Wakil Ketua DAD Provinsi Kalteng Lukas Tingkes mengatakan, MPMAD bertujuan menjaga dan mengawal tak hanya hak adat masyarakat Dayak, tetapi juga berbagai suku, agama, ras, dan antargolongan di Provinsi Kalteng.

Virus Kekerasan

Lukas Tingkes mengatakan, DAD Provinsi Kalteng sudah jauh hari sebelumnya mengirim surat kepada Kapolda Kalteng agar menolak keras keberadaan organisasi FPI. FPI dinilai tidak lebih dari virus pembawa budaya kekerasan yang berimplikasi kepada perpecahan segenap komponen masyarakat di Provinsi Kalteng.

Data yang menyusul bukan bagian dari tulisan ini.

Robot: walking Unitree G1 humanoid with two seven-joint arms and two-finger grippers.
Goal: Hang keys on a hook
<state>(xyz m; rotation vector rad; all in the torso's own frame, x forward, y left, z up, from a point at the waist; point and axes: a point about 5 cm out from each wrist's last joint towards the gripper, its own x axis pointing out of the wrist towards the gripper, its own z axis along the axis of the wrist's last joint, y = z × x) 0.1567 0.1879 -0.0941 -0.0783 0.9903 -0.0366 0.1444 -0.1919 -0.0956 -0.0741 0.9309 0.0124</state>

Tokoh Masyarakat Dayak Uud Danum Provinsi Kalteng, Napa Irang Awat, mengatakan insiden di Bandara Tjilik Riwut, Palangkaraya, sebagai peringatan keras bagi pemerintah, agar bersikap lebih tegas terhadap sebuah komonitas masyarakat yang selalu mengedepankan budaya kekerasan dalam menyelesaikan persoalan, dengan berlindung di balik agama tertentu.

“Sesuai undang-undang, FPI sebagai sebuah organisasi massa memang berhak beraktivitas di Provinsi Kalteng. Tapi masyarakat di Provinsi Kalteng lebih mengutamakan terciptanya rasa keamanan dan ketertiban masyarakat,” kata Napa.

Insiden di Kalbar

Menurut Napa Irang Awat, mantan Rektor Universitas Palangkaraya, kalau FPI ingin dibentuk di Kalteng, mesti ada jaminan secara nasional bahwa FPI tidak lagi bertindak sebagai pelaku kekerasan di dalam menyelesaikan berbagai permasalahan.

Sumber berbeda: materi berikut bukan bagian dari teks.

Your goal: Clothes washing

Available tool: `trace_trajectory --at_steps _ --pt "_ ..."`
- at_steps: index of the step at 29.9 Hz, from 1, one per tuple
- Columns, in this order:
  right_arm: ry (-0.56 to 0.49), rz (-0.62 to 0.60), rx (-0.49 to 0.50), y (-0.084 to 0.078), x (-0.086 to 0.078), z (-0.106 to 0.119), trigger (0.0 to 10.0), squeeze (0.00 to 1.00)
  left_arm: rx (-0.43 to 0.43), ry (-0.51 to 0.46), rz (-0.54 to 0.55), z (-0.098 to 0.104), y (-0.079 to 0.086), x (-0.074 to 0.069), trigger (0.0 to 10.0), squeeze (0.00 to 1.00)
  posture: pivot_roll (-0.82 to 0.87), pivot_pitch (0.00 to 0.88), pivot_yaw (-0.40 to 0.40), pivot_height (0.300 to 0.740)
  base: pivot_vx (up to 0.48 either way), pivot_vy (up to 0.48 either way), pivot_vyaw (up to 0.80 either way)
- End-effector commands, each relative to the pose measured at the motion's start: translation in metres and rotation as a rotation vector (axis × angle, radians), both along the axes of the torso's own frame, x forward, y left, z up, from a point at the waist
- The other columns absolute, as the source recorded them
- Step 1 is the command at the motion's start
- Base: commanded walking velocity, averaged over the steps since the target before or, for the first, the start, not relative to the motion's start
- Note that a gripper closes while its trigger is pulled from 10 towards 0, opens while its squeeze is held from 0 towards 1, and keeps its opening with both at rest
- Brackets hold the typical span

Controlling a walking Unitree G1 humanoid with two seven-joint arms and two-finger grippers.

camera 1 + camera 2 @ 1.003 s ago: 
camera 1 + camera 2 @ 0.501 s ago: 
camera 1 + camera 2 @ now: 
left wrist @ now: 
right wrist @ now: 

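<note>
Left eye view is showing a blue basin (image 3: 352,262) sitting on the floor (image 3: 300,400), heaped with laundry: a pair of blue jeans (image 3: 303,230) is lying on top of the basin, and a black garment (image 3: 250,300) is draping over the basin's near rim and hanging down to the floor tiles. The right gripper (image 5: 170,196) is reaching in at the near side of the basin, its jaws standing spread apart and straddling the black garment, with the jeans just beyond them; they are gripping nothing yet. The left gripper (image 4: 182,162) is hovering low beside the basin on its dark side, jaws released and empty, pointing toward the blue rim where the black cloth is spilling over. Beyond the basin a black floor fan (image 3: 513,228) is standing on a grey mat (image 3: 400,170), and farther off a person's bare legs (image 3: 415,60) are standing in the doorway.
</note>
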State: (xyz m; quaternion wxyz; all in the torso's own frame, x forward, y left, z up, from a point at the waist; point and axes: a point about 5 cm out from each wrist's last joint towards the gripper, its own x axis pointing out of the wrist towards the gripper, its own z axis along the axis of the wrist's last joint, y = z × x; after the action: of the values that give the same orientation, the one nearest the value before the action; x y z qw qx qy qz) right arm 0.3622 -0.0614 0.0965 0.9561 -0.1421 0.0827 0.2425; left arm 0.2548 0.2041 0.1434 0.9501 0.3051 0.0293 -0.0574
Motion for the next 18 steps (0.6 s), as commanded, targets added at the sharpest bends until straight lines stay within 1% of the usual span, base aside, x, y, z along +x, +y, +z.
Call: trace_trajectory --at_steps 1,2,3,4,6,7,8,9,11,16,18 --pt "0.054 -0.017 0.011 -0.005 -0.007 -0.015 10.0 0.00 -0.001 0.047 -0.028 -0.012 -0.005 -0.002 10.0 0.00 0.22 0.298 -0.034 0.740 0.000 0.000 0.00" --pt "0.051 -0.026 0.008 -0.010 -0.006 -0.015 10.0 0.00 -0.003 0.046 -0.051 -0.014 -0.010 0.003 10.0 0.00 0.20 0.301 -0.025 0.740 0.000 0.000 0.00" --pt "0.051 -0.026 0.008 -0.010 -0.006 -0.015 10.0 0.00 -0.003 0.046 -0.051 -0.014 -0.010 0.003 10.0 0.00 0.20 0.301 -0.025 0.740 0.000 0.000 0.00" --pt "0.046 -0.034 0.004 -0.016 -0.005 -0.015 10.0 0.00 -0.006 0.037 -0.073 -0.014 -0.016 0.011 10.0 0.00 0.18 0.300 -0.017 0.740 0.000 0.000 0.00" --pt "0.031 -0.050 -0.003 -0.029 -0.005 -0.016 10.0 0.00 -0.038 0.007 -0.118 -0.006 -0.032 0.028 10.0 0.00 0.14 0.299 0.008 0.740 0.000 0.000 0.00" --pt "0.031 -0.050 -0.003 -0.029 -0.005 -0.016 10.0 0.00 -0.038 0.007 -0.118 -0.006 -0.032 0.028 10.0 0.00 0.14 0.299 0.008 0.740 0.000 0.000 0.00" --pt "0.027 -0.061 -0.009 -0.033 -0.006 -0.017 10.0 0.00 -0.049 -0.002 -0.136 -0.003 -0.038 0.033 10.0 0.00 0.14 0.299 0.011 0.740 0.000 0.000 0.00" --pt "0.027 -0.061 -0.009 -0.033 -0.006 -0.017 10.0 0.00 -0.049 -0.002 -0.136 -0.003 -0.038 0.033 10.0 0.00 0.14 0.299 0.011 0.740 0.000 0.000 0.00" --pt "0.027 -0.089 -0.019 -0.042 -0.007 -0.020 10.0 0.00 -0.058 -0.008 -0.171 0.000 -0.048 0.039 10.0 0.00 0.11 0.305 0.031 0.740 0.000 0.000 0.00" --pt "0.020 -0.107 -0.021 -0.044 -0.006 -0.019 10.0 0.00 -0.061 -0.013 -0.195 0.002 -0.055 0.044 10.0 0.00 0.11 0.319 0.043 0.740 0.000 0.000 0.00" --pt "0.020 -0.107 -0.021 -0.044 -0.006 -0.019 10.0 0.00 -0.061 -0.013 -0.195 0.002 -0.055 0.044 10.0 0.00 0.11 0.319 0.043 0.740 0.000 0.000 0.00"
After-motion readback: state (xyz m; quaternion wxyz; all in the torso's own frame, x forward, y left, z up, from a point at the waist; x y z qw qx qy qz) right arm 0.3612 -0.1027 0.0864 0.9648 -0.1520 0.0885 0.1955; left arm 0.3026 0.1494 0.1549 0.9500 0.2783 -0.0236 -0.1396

Berdasarkan catatan SH, di Provinsi Kalimantan Barat, FPI pernah tiga kali nyaris bentrok dengan massa masyarakat suku Dayak, terkait isu penyerangan Gereja Katedral Santo Josep, Pontianak Selatan, karena tersinggung dengan pernyataan Paus Benedictus VI tentang budaya kekerasan tahun 2006, kemudian protes terhadap kehadiran Gereja Katolik Paroki Bunda Maria Jeruju, Pontianak Barat tahun 2006, dan protes keberadaan Patung Naga di tengah Kota Singkawang tahun 2009.

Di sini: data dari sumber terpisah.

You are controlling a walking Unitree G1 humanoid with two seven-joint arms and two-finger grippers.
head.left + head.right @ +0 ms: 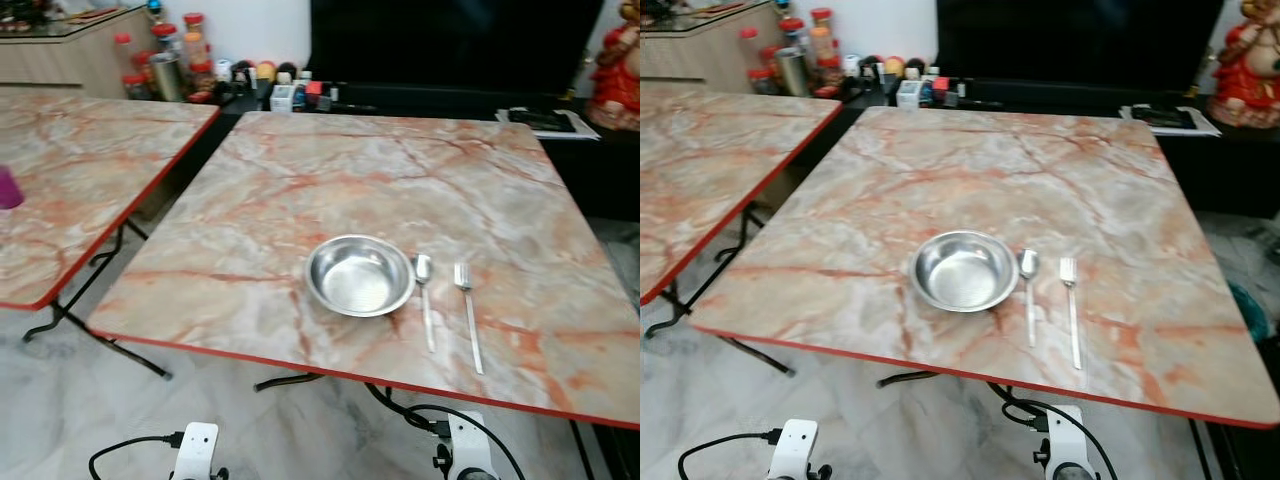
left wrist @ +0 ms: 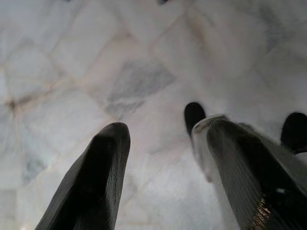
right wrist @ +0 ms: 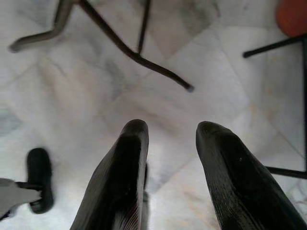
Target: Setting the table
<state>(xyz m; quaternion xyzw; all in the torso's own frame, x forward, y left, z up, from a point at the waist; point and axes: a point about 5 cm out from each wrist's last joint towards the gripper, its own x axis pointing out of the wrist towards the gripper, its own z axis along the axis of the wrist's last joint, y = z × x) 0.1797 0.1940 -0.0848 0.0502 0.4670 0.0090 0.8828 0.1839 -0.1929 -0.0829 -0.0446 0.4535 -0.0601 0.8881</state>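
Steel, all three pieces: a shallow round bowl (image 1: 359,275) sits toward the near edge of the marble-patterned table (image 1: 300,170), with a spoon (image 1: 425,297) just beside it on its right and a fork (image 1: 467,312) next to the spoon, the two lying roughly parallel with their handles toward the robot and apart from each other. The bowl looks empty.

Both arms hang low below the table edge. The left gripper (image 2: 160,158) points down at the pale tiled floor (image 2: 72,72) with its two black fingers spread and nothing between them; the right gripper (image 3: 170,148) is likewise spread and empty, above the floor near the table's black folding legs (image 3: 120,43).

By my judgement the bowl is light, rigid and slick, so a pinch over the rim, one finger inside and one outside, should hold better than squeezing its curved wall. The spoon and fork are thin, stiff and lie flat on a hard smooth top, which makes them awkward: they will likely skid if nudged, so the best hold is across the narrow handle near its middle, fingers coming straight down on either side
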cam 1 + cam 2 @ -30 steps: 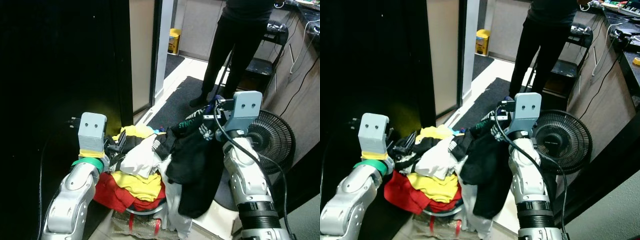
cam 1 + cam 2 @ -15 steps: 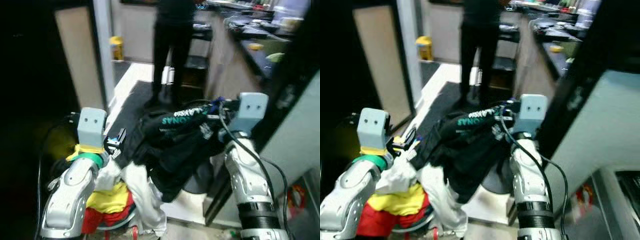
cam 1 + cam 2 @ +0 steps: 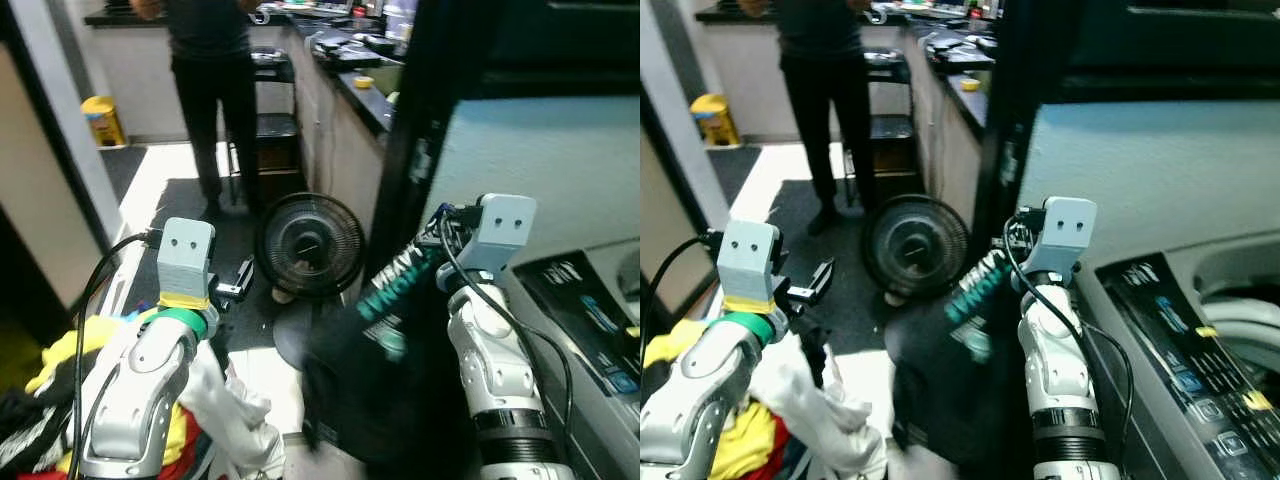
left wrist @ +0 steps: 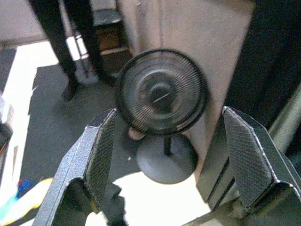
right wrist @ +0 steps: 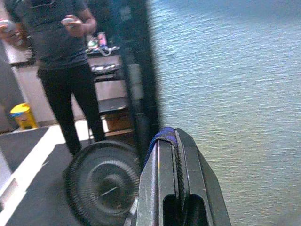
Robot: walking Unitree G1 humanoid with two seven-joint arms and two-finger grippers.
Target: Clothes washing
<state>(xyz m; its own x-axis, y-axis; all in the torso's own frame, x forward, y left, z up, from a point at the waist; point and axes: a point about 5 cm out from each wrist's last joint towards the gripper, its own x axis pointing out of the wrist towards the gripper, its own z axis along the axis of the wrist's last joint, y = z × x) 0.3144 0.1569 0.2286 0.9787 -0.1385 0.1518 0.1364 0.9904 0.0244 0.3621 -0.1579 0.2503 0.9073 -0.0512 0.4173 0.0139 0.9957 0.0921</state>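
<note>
Your fan (image 3: 309, 243) stands on the floor ahead, the person (image 3: 213, 70) behind it, the washing machine (image 3: 1200, 350) at your right.

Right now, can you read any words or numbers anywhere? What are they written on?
Teal letters on the black garment hanging from the right gripper: too blurred and tilted to read.
Small blue and white labels on the washing machine's control panel: too small to read.
Yellow container on the floor near the person: any print is too small to read.
Standing fan: no text to be seen.
</note>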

Rencana penyerangan FPI ke tiga tempat itu dibatalkan, karena massa dari suku Dayak sudah terlebih dahulu berada di lokasi yang akan diserang. Di Singkawang, terkait protes terhadap keberadaan Patung Naga, massa FPI lari tunggang langgang, malah ada yang menabrak tembok, lantaran dikepung massa suku Dayak.